I am rather strict regarding how basics are done.  The stances (in the anyos) are strictly performed.  The body torque is very much what I had learned in karate (which is giving me fits in balintawak training).  The angling, positioning, leveraging, et al, are also strict in application.  I go a bit overboard because my instruction under RP was lax on those areas.  Perhaps he saw I already had a firm base so he didn't emphasize them.  Don't know, can't say.  That's my take on the basics of Modern Arnis.

Yours,
Dan Anderson


----------



## MJS

I feel that the basics are a very important aspect of your training.  If a new student doesn't have good basics, then the rest of their material is going to fall short.  It should all start with a proper stance, keeping the hands up, knowing how to properly strike, footwork, etc.  Another thing which I feel is important, is to be relaxed.  I've seen alot of new students come in and they are very stiff and moving like a robot.

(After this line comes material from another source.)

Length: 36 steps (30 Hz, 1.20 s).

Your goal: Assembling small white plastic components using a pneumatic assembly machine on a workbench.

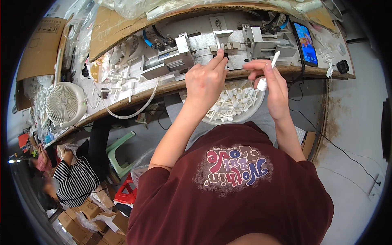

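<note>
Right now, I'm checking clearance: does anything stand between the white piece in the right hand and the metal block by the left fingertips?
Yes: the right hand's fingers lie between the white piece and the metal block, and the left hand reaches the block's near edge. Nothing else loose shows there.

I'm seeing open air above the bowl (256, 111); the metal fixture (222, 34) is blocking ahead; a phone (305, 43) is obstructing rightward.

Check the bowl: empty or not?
Not empty: white pieces lie heaped in the bowl. Whether full to the rim: cannot tell.
</note>
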Available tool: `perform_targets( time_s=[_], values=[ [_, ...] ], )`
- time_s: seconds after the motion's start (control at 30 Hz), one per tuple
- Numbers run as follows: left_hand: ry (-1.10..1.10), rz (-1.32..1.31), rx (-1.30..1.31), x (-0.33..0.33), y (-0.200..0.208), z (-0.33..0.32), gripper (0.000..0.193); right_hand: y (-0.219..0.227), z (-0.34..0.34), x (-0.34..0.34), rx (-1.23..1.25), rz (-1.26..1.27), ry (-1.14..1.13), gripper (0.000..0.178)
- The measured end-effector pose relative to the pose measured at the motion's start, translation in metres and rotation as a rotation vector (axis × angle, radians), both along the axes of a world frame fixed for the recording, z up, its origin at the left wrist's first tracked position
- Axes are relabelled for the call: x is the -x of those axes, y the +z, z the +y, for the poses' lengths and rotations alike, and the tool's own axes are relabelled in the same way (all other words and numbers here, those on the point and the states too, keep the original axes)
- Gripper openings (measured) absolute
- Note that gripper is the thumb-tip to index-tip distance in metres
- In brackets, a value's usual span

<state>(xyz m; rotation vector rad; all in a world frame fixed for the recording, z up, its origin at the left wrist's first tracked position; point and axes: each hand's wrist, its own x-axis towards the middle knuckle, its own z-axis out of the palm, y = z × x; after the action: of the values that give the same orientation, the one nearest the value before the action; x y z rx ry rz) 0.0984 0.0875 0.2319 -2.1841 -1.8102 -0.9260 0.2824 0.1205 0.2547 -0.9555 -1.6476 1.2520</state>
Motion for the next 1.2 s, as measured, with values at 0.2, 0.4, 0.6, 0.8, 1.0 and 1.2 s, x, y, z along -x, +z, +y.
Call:
perform_targets(
  time_s=[0.2,0.4,0.6,0.8,1.0,1.2],
  values=[
    [-0.286,-0.323,0.008,-0.002,0.017,-0.015,0.032,-0.008,-0.008,0.014,0.058,0.058,-0.036,0.049],
    [-0.312,-0.490,0.015,-0.017,0.023,-0.028,0.035,-0.005,-0.012,0.026,0.415,0.244,0.218,0.050],
    [-0.061,-0.260,-0.029,-0.009,0.014,-0.020,0.025,-0.008,-0.007,0.020,0.294,0.224,0.054,0.047],
    [0.103,-0.078,0.102,-0.011,0.005,-0.003,0.023,-0.013,-0.010,0.007,0.307,0.184,0.091,0.046],
    [0.094,-0.153,0.039,-0.008,-0.008,0.000,0.023,-0.013,-0.015,-0.001,0.325,0.138,0.119,0.046],
    [0.043,-0.176,0.055,-0.001,-0.009,0.001,0.024,-0.016,-0.019,-0.002,0.334,0.136,0.154,0.044]
  ],
)
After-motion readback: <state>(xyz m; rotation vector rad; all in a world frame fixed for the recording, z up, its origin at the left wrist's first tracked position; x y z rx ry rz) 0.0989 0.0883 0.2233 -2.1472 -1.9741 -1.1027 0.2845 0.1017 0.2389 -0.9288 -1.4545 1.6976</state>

Of course, having a good Inst. to make sure that you're doing these things is also very important.  Its hard at times to catch these things yourself, even if you are standing in front of a mirror.

Just my thoughts.

Mike


----------



## Rich Parsons

> _Originally posted by Dan Anderson _
> *I am rather strict regarding how basics are done.  The stances (in the anyos) are strictly performed.  The body torque is very much what I had learned in karate (which is giving me fits in balintawak training).  The angling, positioning, leveraging, et al, are also strict in application.  I go a bit overboard because my instruction under RP was lax on those areas.  Perhaps he saw I already had a firm base so he didn't emphasize them.  Don't know, can't say.  That's my take on the basics of Modern Arnis.
> 
> Yours,
> Dan Anderson *



Dan,

I can see where this (* Balintawak Training Basics *) could be a problem. It was for me, and it was repitition and practice as you know that gets you through.



As to Basics, I learned Modern Arnis frmo an Instructor who only knew Modern Arnis and also from GM R Presas. Others joined in, and helped my instruction through time. We would learn the basic stance work such as Front Walking and Horse/Side stance and L Stance and then transitional. The H form is taught to get peoples hips moving and basic balance. As the student progresses the stances are not the traditional stance more of the transistional stances. Yet, they can recognize the other stances and use them if at a seminar or cross training.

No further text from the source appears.